## What the exercise asks
Print the listing below once more, unchanged.

======== Available data ========

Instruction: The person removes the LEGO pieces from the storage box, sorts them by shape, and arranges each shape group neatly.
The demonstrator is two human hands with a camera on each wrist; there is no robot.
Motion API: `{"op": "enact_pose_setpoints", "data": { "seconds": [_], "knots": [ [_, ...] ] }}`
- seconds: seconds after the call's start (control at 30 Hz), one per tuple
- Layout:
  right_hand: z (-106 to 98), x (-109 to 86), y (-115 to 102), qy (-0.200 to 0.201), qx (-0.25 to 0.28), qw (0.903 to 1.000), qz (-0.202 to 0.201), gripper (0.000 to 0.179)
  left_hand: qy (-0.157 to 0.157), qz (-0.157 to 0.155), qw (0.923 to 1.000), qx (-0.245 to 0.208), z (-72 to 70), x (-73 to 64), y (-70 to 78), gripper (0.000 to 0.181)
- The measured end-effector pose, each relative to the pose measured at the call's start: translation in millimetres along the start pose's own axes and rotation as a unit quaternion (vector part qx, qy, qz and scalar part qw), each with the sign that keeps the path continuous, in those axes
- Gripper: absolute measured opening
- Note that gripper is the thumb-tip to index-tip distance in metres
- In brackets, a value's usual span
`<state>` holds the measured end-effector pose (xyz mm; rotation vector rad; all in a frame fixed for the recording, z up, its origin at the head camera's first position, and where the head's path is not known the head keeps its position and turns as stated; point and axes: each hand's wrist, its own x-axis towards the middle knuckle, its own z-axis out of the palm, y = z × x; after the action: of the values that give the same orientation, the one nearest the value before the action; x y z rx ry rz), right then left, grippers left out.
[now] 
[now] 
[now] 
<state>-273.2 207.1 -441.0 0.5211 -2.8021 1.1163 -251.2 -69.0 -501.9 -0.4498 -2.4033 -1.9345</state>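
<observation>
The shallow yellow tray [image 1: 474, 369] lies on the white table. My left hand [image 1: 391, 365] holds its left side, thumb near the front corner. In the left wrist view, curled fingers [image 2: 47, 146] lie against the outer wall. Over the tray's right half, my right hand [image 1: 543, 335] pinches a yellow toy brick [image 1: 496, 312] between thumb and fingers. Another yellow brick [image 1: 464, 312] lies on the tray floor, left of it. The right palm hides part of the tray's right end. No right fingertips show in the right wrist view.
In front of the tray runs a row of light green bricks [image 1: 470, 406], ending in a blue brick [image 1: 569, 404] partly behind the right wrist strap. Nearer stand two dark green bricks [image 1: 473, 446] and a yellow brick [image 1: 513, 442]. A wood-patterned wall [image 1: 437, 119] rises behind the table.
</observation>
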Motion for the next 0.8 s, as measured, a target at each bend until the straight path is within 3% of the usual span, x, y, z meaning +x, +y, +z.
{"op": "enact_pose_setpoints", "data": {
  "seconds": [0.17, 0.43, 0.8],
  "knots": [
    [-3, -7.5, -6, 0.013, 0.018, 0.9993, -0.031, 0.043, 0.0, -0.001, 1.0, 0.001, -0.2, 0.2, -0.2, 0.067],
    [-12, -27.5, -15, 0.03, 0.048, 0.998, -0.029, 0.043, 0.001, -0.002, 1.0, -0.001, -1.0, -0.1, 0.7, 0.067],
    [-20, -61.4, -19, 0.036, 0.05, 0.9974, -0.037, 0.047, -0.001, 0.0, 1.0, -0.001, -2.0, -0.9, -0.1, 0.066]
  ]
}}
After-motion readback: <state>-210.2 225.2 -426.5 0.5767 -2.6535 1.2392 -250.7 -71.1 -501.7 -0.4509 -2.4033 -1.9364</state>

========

## Answer to this task
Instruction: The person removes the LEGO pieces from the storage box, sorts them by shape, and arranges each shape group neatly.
The demonstrator is two human hands with a camera on each wrist; there is no robot.
Motion API: `{"op": "enact_pose_setpoints", "data": { "seconds": [_], "knots": [ [_, ...] ] }}`
- seconds: seconds after the call's start (control at 30 Hz), one per tuple
- Layout:
  right_hand: z (-106 to 98), x (-109 to 86), y (-115 to 102), qy (-0.200 to 0.201), qx (-0.25 to 0.28), qw (0.903 to 1.000), qz (-0.202 to 0.201), gripper (0.000 to 0.179)
  left_hand: qy (-0.157 to 0.157), qz (-0.157 to 0.155), qw (0.923 to 1.000), qx (-0.245 to 0.208), z (-72 to 70), x (-73 to 64), y (-70 to 78), gripper (0.000 to 0.181)
- The measured end-effector pose, each relative to the pose measured at the call's start: translation in millimetres along the start pose's own axes and rotation as a unit quaternion (vector part qx, qy, qz and scalar part qw), each with the sign that keeps the path continuous, in those axes
- Gripper: absolute measured opening
- Note that gripper is the thumb-tip to index-tip distance in metres
- In brackets, a value's usual span
`<state>` holds the measured end-effector pose (xyz mm; rotation vector rad; all in a frame fixed for the recording, z up, its origin at the head camera's first position, and where the head's path is not known the head keeps its position and turns as stated; point and axes: each hand's wrist, its own x-axis towards the middle knuckle, its own z-axis out of the palm, y = z × x; after the action: of the values that give the same orientation, the one nearest the value before the action; x y z rx ry rz), right then left, grippers left out.
[now] 
[now] 
[now] 
<state>-273.2 207.1 -441.0 0.5211 -2.8021 1.1163 -251.2 -69.0 -501.9 -0.4498 -2.4033 -1.9345</state>
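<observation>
The shallow yellow tray [image 1: 474, 369] lies on the white table. My left hand [image 1: 391, 365] holds its left side, thumb near the front corner. In the left wrist view, curled fingers [image 2: 47, 146] lie against the outer wall. Over the tray's right half, my right hand [image 1: 543, 335] pinches a yellow toy brick [image 1: 496, 312] between thumb and fingers. Another yellow brick [image 1: 464, 312] lies on the tray floor, left of it. The right palm hides part of the tray's right end. No right fingertips show in the right wrist view.
In front of the tray runs a row of light green bricks [image 1: 470, 406], ending in a blue brick [image 1: 569, 404] partly behind the right wrist strap. Nearer stand two dark green bricks [image 1: 473, 446] and a yellow brick [image 1: 513, 442]. A wood-patterned wall [image 1: 437, 119] rises behind the table.
</observation>
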Motion for the next 0.8 s, as measured, a target at each bend until the straight path is within 3% of the usual span, x, y, z meaning +x, +y, +z.
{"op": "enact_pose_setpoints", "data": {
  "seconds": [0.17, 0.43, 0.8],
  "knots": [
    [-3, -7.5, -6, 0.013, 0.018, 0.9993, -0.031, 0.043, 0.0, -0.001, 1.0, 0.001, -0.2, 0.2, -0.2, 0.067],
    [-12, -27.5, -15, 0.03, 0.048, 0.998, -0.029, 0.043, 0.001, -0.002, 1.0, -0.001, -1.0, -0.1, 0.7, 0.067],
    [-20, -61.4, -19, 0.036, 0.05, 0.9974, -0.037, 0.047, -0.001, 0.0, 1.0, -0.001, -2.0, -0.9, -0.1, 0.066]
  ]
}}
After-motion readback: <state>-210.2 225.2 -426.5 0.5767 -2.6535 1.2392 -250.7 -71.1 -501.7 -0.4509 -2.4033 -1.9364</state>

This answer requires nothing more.